## [WHAT TO WORK ON]
In the material below, find each line with the string "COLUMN" and copy it.

------------

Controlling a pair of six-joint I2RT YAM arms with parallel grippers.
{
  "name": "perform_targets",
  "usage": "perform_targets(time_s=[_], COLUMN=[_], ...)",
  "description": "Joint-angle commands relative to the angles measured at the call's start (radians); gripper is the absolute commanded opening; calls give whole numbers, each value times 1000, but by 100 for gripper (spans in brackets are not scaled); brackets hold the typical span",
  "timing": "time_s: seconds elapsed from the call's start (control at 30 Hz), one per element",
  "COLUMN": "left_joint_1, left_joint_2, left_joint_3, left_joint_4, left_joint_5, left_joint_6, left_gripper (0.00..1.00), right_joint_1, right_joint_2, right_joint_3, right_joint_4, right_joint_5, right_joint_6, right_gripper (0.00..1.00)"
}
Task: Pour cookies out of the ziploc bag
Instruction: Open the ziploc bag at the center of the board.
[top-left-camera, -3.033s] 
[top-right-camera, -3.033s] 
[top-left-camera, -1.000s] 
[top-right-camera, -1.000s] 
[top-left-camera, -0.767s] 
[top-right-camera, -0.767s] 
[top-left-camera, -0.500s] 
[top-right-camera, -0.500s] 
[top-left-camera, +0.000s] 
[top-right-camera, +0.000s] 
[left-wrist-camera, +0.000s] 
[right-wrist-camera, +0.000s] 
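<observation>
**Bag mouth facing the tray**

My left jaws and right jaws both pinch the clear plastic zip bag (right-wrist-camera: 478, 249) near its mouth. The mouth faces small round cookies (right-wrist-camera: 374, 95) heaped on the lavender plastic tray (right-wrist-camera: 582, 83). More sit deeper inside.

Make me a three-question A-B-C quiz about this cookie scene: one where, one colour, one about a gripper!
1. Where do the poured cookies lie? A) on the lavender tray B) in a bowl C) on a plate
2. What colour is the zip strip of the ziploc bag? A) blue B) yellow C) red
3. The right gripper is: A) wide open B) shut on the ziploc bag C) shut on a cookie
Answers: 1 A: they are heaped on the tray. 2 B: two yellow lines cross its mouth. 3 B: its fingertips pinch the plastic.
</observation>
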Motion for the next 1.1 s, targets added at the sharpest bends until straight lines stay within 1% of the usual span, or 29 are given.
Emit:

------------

## [ANSWER TO THIS PROBLEM]
  "usage": "perform_targets(time_s=[_], COLUMN=[_], ...)",
  "COLUMN": "left_joint_1, left_joint_2, left_joint_3, left_joint_4, left_joint_5, left_joint_6, left_gripper (0.00..1.00), right_joint_1, right_joint_2, right_joint_3, right_joint_4, right_joint_5, right_joint_6, right_gripper (0.00..1.00)"

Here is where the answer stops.